----- Records

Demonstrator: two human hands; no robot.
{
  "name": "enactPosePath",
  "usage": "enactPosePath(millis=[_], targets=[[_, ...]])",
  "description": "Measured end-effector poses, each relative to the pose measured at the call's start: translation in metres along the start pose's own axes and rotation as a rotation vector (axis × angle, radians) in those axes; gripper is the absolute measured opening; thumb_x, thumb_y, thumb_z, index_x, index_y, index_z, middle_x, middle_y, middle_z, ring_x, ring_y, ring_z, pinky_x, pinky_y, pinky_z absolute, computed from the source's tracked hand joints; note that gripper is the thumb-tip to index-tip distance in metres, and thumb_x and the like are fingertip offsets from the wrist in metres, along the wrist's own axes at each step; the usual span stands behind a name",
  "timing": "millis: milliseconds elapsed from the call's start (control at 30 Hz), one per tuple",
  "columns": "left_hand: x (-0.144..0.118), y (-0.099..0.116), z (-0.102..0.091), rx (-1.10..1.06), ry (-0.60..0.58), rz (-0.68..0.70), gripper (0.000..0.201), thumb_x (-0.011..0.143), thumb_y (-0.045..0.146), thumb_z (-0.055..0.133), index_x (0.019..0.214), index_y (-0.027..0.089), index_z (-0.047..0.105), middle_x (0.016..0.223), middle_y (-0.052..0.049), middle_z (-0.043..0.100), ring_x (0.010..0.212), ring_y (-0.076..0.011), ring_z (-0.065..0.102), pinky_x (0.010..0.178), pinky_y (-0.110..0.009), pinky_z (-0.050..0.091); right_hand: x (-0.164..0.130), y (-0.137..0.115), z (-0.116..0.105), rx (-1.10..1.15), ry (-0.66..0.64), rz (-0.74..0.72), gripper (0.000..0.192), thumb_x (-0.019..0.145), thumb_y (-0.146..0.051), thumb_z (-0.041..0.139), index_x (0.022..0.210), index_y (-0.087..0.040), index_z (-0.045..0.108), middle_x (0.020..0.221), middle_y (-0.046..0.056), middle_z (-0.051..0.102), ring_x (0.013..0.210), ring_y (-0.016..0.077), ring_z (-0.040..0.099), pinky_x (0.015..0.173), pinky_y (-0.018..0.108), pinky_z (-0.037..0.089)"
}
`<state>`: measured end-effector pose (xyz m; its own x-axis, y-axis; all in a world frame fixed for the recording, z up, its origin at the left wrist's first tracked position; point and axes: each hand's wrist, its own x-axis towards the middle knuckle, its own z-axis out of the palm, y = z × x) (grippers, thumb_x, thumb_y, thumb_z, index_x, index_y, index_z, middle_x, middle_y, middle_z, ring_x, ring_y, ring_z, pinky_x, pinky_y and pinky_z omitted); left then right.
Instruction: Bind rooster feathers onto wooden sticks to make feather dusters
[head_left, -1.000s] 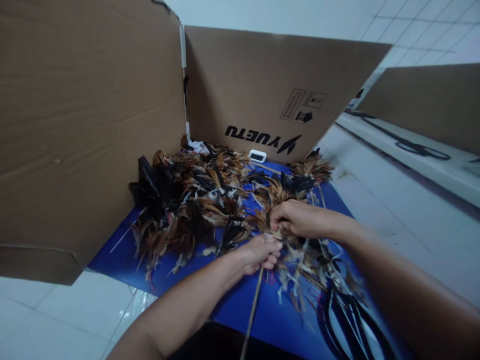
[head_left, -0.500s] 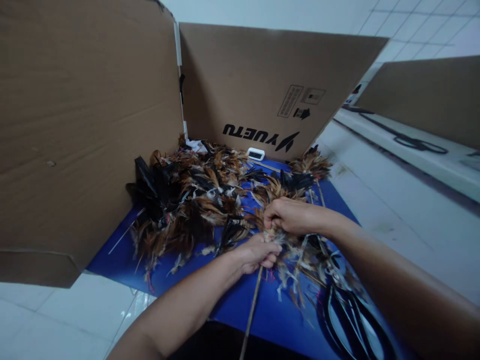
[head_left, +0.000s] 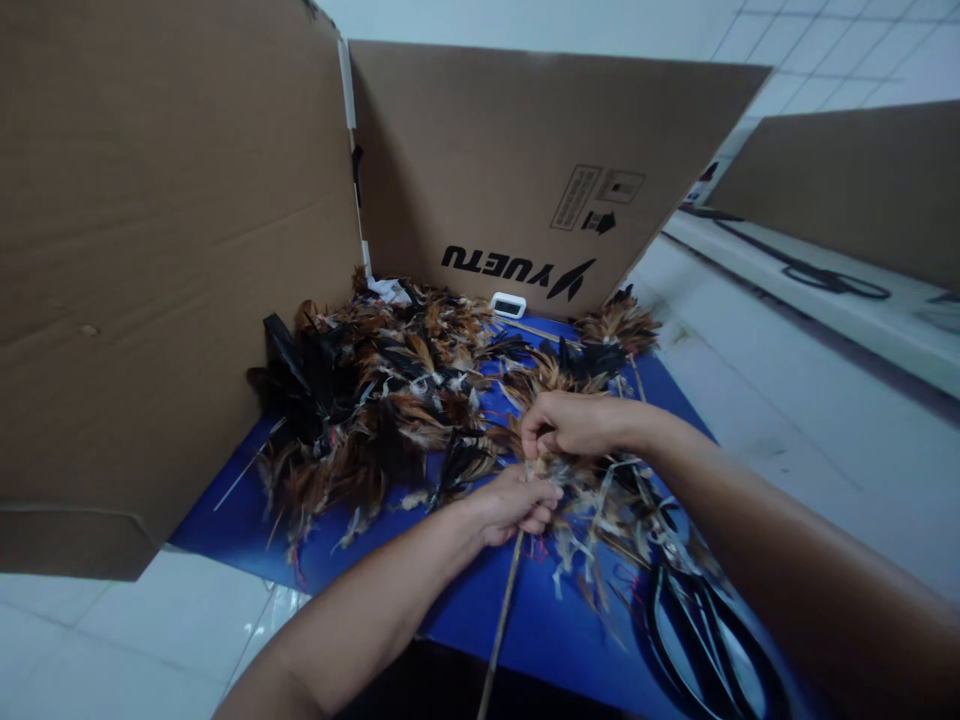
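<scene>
Brown, woody-looking and slender: a stick [head_left: 501, 625] runs from the bottom edge of the frame, just right of centre, up into the left hand [head_left: 516, 503]. That hand's fingers are curled closed around it, thumb lying toward the right. Right hand [head_left: 574, 422] just above, fingers bent inward; tips hidden, so cannot tell whether they pinch anything. Handling, by judgement: stick light and fairly stiff, likely to flex or snap if levered hard, easily rolled in a slack grip; best held close below its feathered end, as the left hand has it. Pale feathers [head_left: 600, 515] spread just right of the hands; soft, near weightless, apt to bend or scatter, so better taken by the quill ends than by the vanes. Lower right of the frame: black-handled scissors [head_left: 691, 592], near the right forearm. Beneath all this, a blue mat [head_left: 240, 540]. Left of centre, a heap of brown feathers [head_left: 379, 435], with long black feathers [head_left: 294, 370] along its left side. Farther up, a small white device [head_left: 508, 306] with a dark display, near the foot of a printed cardboard panel [head_left: 480, 140]. Another cardboard panel [head_left: 172, 250] fills the upper left.
</scene>
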<state>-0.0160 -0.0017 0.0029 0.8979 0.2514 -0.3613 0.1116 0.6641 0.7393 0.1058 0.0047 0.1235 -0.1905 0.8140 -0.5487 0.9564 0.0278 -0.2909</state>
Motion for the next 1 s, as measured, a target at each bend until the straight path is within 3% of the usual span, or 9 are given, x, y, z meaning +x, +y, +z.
enactPosePath(millis=[300, 1000], targets=[[0.001, 0.001, 0.001, 0.01, 0.026, -0.037, 0.035, 0.065, 0.029, 0.07, 0.063, 0.017, 0.036, 0.051, 0.01, 0.032, 0.039, 0.0005, 0.022, 0.039, -0.016, 0.009, 0.008, -0.006, 0.006, -0.135, 0.053, 0.002, 0.028, 0.06, -0.004, 0.049, 0.071, -0.017, 0.072, 0.071, 0.002, 0.069, 0.063, 0.0126, 0.059, 0.052, 0.018, 0.037], [0.007, -0.005, -0.003, 0.013, 0.007, -0.062, 0.024, 0.071, 0.026, 0.061, 0.072, 0.018, 0.038, 0.053, 0.008, 0.04, 0.035, 0.0, 0.025, 0.036, -0.014, 0.011, 0.006, -0.014, 0.023, -0.302, 0.146, -0.014, 0.018, 0.066, -0.011, 0.054, 0.079, -0.017, 0.065, 0.075, 0.005, 0.065, 0.07, 0.0157, 0.056, 0.058, 0.022, 0.034]])
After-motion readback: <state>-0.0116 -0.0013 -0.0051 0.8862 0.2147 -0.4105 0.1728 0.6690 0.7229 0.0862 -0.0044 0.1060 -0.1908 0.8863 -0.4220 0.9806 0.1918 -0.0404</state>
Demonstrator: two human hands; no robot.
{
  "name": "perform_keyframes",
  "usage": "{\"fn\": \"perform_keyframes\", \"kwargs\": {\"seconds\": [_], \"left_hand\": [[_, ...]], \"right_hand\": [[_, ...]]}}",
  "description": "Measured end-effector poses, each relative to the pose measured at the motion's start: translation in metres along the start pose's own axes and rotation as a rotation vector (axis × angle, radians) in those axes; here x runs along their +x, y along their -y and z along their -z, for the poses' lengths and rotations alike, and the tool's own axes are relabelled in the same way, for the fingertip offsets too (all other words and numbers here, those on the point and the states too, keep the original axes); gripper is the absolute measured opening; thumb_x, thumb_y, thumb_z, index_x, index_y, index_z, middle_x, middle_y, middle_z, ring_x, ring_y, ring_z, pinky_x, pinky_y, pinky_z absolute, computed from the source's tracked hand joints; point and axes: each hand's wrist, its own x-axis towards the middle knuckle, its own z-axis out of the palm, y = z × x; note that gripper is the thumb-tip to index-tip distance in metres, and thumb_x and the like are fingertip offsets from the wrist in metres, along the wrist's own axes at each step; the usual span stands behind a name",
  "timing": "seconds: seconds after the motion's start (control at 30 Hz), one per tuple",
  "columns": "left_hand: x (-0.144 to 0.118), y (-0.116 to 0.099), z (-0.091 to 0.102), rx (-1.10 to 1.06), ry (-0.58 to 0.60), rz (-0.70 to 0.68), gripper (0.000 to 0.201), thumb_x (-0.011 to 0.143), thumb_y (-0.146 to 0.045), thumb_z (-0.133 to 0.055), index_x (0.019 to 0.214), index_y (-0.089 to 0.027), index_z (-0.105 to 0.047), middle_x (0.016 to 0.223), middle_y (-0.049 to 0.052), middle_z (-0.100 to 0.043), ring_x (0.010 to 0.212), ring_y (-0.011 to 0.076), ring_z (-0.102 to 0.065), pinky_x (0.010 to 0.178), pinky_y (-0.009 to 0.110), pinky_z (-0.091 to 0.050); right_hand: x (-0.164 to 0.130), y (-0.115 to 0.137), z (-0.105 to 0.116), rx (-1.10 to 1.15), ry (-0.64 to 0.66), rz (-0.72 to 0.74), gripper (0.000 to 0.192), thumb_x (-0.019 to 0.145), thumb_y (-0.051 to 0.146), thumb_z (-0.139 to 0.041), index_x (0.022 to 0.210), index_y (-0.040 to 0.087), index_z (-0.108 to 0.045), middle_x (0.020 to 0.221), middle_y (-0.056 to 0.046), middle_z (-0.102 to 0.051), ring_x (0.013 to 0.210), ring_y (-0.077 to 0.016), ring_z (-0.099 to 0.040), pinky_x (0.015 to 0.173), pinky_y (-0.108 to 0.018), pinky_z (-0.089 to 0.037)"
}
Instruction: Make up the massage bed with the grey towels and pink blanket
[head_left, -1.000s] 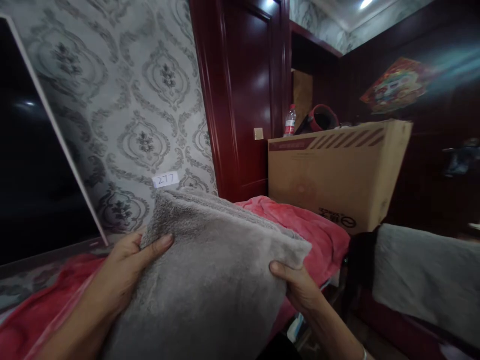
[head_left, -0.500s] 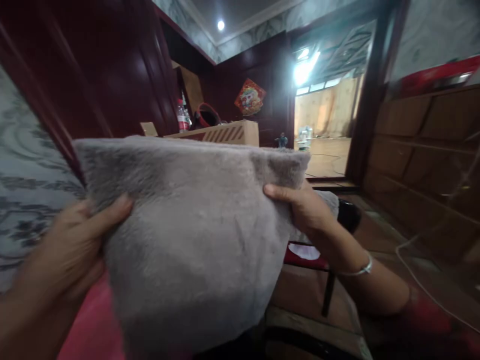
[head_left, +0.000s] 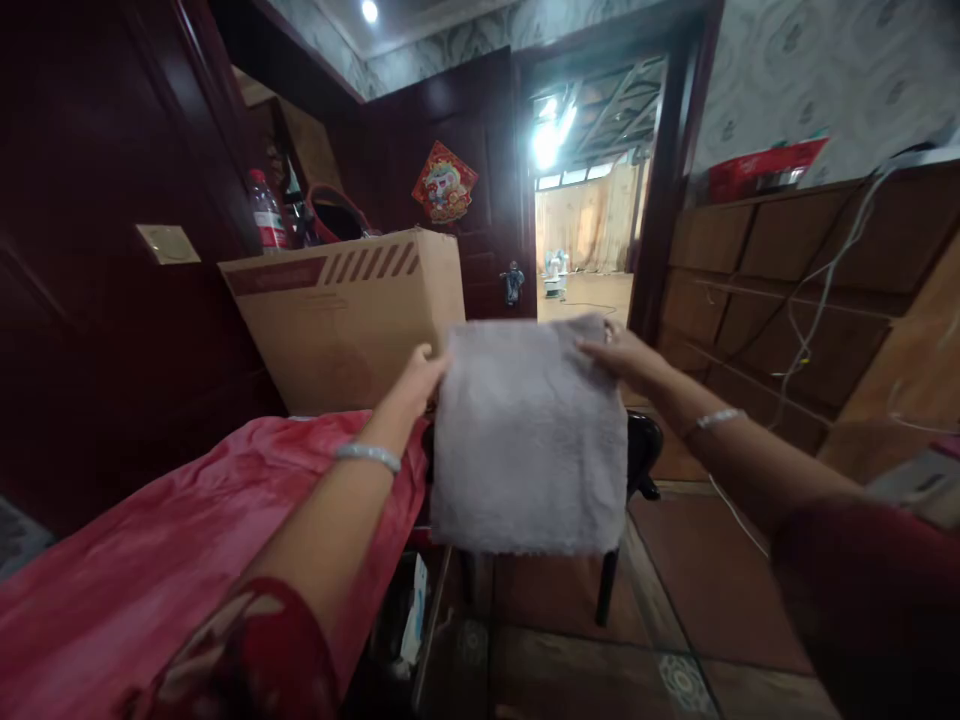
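Both arms were stretched forward at chest height. The left hand (head_left: pixel 418 378) pinched the upper left corner of a grey plush cushion cover (head_left: pixel 529 437); the right hand (head_left: pixel 624 355) gripped the upper right corner, fingers closed over the top edge. The cover hung flat and square between the two hands, its lower edge free, in front of a dark chair (head_left: pixel 639 460) whose seat and legs showed at its right side and below. Whether the cover touched the chair could not be told, since the fabric hid that part.

A silver bracelet (head_left: pixel 367 455) sat on the left wrist, and another on the right. To the left lay a red blanket (head_left: pixel 180 540), just beside the hanging cover. Behind it stood a cardboard box (head_left: pixel 345 315), with a water bottle (head_left: pixel 266 212) at its far left edge. An open doorway (head_left: pixel 585 240) lay straight ahead, brightly lit. A white cable (head_left: pixel 817 290) trailed down the wooden panelling at right.
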Motion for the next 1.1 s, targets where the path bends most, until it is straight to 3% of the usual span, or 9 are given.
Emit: {"fn": "perform_keyframes", "kwargs": {"seconds": [0.07,0.13,0.23,0.37,0.57,0.67,0.73,0.93,1.1], "left_hand": [[0.002,0.03,-0.016,0.222,-0.012,-0.085,0.047,0.082,-0.032,-0.071,0.125,-0.013,-0.064,0.131,0.021,-0.065,0.128,0.0328,-0.059,0.108,0.046,-0.046],[-0.001,0.051,-0.025,0.398,-0.023,-0.197,0.042,0.087,-0.034,-0.065,0.124,-0.014,-0.067,0.136,0.019,-0.062,0.135,0.0324,-0.053,0.115,0.047,-0.038],[-0.001,0.065,-0.027,0.519,-0.019,-0.299,0.042,0.093,-0.038,-0.054,0.125,-0.015,-0.067,0.135,0.017,-0.063,0.131,0.0305,-0.055,0.115,0.046,-0.039],[0.004,0.065,-0.026,0.529,-0.002,-0.322,0.044,0.093,-0.04,-0.053,0.125,-0.013,-0.067,0.133,0.018,-0.064,0.13,0.0296,-0.056,0.112,0.044,-0.041],[-0.002,0.064,-0.015,0.368,0.02,-0.272,0.053,0.087,-0.035,-0.061,0.135,-0.011,-0.058,0.141,0.019,-0.059,0.132,0.0301,-0.055,0.116,0.046,-0.037],[-0.004,0.068,-0.005,0.321,0.128,-0.391,0.055,0.084,-0.026,-0.063,0.138,-0.016,-0.056,0.145,0.014,-0.055,0.136,0.0265,-0.05,0.119,0.044,-0.035],[-0.002,0.069,-0.004,0.34,0.131,-0.457,0.053,0.083,-0.02,-0.061,0.136,-0.018,-0.059,0.142,0.012,-0.055,0.135,0.0246,-0.049,0.12,0.043,-0.034],[0.01,0.057,-0.023,0.348,-0.003,-0.479,0.052,0.081,-0.005,-0.055,0.127,-0.026,-0.068,0.121,0.008,-0.055,0.122,0.021,-0.055,0.119,0.042,-0.036],[0.02,0.052,-0.032,0.391,-0.009,-0.429,0.042,0.086,-0.009,-0.05,0.119,-0.02,-0.073,0.121,0.01,-0.061,0.117,0.0216,-0.059,0.113,0.039,-0.042]], "right_hand": [[-0.005,-0.032,0.0,-0.203,-0.049,0.009,0.066,0.074,0.038,-0.077,0.134,0.014,-0.061,0.132,-0.02,-0.065,0.119,-0.035,-0.063,0.103,-0.05,-0.048],[-0.01,-0.054,0.002,-0.307,-0.026,0.042,0.057,0.08,0.045,-0.07,0.129,0.015,-0.066,0.134,-0.017,-0.064,0.127,-0.0341,-0.058,0.11,-0.049,-0.041],[-0.013,-0.062,0.004,-0.334,0.024,0.101,0.045,0.084,0.047,-0.063,0.117,0.019,-0.074,0.127,-0.011,-0.07,0.126,-0.031,-0.059,0.111,-0.046,-0.041],[-0.015,-0.055,0.006,-0.394,-0.01,0.126,0.039,0.085,0.047,-0.06,0.108,0.021,-0.078,0.119,-0.009,-0.073,0.12,-0.0321,-0.063,0.106,-0.045,-0.046],[-0.042,-0.053,0.013,-0.447,-0.043,0.288,0.055,0.082,0.053,-0.064,0.129,0.024,-0.069,0.128,-0.009,-0.069,0.121,-0.0343,-0.062,0.103,-0.049,-0.048],[-0.048,-0.052,0.01,-0.423,-0.017,0.33,0.05,0.083,0.047,-0.063,0.125,0.022,-0.071,0.129,-0.01,-0.068,0.123,-0.0324,-0.061,0.107,-0.048,-0.046],[-0.046,-0.05,0.005,-0.401,-0.025,0.373,0.044,0.083,0.04,-0.061,0.12,0.02,-0.074,0.13,-0.011,-0.068,0.125,-0.031,-0.059,0.11,-0.048,-0.043],[-0.029,-0.036,0.005,-0.388,-0.03,0.404,0.03,0.076,0.022,-0.061,0.099,0.023,-0.08,0.117,-0.009,-0.072,0.118,-0.0292,-0.062,0.112,-0.051,-0.041],[-0.02,-0.034,0.008,-0.374,-0.042,0.287,0.03,0.078,0.023,-0.059,0.097,0.019,-0.081,0.111,-0.008,-0.075,0.112,-0.0287,-0.065,0.104,-0.045,-0.047]]}}
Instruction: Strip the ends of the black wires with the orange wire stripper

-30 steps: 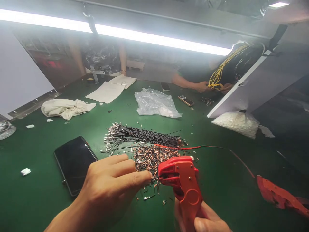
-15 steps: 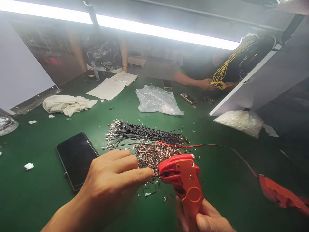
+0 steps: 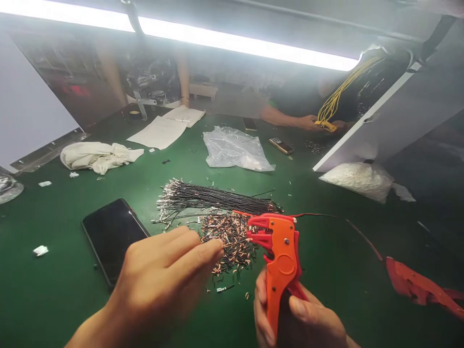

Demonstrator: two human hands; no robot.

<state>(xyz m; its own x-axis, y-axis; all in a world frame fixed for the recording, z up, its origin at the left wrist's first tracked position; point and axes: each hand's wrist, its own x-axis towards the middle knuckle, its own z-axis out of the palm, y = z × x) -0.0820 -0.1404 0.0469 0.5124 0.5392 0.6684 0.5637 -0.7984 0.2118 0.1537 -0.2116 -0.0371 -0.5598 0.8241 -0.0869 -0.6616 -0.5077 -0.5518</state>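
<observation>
My right hand (image 3: 300, 319) grips the handles of a red wire stripper (image 3: 281, 256), held upright with its jaws apart and facing left. My left hand (image 3: 166, 275) hovers just left of the jaws with fingertips pinched together; the short wire it held earlier is too small to make out. Behind both hands lies a pile of short copper-tipped wire pieces (image 3: 228, 237) and, farther back, a bundle of long black wires (image 3: 217, 198). A red wire (image 3: 315, 215) runs off to the right from the stripper's head.
On the green table (image 3: 54, 290) are a black phone (image 3: 112, 237), a white cloth (image 3: 96, 155), papers (image 3: 163, 130), a clear plastic bag (image 3: 235, 150), a white bag (image 3: 357, 180) and another red tool (image 3: 416, 285). Across the table, a person's hands (image 3: 311, 124) hold yellow wires (image 3: 331, 104).
The stripper has lifted and tilted upright, its jaws pulled away from my left fingertips and now apart. My left hand has drawn back slightly to the left.
</observation>
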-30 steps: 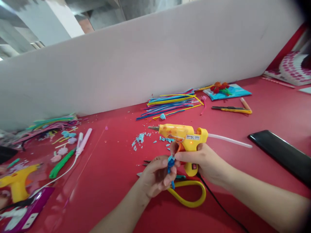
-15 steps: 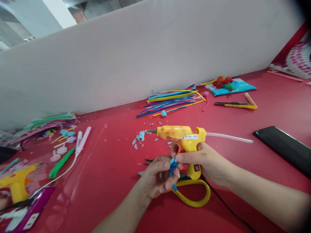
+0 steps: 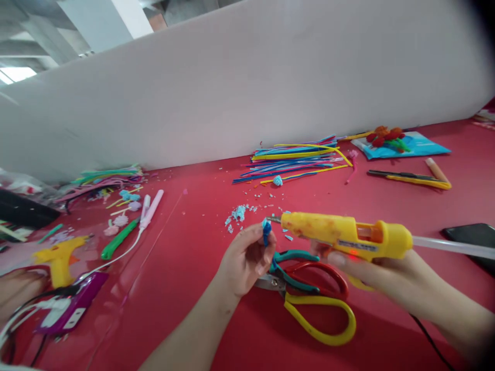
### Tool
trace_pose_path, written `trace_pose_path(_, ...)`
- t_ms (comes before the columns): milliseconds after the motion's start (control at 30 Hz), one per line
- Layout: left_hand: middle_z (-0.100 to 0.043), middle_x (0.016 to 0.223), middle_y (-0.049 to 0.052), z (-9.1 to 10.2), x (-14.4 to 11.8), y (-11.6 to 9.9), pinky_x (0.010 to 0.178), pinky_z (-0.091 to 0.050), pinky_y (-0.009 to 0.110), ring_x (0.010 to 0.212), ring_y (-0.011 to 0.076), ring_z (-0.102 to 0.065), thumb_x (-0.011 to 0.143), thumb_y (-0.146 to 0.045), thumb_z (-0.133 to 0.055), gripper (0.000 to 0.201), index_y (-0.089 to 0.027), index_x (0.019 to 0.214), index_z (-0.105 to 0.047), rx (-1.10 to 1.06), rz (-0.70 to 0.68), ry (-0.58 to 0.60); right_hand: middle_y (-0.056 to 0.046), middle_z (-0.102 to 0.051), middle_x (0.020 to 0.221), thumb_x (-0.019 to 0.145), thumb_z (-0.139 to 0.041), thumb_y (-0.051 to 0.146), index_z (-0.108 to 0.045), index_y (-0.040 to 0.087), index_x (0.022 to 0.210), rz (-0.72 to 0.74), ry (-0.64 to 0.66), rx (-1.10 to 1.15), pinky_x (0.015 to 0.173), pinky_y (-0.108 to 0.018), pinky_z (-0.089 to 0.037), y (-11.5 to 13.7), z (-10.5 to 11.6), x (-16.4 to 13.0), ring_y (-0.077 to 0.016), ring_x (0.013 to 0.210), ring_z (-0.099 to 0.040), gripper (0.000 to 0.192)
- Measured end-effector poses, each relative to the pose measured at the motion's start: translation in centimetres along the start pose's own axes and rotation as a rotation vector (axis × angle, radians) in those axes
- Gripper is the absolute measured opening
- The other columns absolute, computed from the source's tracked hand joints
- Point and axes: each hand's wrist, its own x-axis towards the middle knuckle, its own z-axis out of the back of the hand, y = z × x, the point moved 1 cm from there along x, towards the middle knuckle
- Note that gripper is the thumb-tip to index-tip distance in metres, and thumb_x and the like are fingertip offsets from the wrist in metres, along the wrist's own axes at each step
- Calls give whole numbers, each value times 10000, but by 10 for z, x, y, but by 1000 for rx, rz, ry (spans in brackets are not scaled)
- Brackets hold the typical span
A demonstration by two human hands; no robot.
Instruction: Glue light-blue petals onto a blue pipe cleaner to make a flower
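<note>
My left hand (image 3: 249, 257) pinches a small blue pipe-cleaner piece (image 3: 266, 232) with a light blue top, held upright between thumb and fingers. My right hand (image 3: 371, 273) is wrapped round the handle of a yellow glue gun (image 3: 328, 229), whose indicator glows red. Its metal nozzle points left, at or very close to the top of the blue piece; I cannot tell if they touch. A clear glue stick (image 3: 452, 245) sticks out of the gun's rear. Below the hands lie scissors with yellow and red handles (image 3: 336, 335) and teal-handled pliers (image 3: 296, 255).
Light blue fluff scraps (image 3: 238, 213) lie behind my left hand. Farther back is a bundle of coloured pipe cleaners (image 3: 297, 154). A phone (image 3: 472, 239) is at the right. At the left are another yellow glue gun (image 3: 60, 260), a purple power strip (image 3: 83, 301) and another person's hand (image 3: 23, 291).
My right hand has lifted the glue gun, moved right and brought its nozzle to the blue piece. My left hand has turned the piece upright. The view has shifted left.
</note>
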Motion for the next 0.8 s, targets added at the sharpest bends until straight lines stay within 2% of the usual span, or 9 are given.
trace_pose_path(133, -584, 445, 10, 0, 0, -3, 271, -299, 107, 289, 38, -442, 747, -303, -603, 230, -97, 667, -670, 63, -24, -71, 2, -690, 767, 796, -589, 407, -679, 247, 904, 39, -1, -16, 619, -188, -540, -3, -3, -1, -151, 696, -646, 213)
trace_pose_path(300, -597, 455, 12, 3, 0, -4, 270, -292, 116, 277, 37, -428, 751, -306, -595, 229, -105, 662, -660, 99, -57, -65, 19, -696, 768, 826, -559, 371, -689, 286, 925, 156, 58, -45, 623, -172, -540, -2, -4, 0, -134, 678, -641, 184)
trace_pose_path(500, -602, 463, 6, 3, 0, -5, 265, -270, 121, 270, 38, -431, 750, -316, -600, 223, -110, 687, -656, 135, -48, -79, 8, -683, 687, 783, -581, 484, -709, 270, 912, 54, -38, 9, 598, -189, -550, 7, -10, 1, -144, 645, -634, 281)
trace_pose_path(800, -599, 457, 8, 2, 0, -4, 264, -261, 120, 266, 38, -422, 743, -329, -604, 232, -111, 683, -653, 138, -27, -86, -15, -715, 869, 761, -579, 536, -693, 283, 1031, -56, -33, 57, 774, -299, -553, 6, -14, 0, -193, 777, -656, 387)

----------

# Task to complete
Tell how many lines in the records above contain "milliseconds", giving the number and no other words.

# Solution for this exercise
2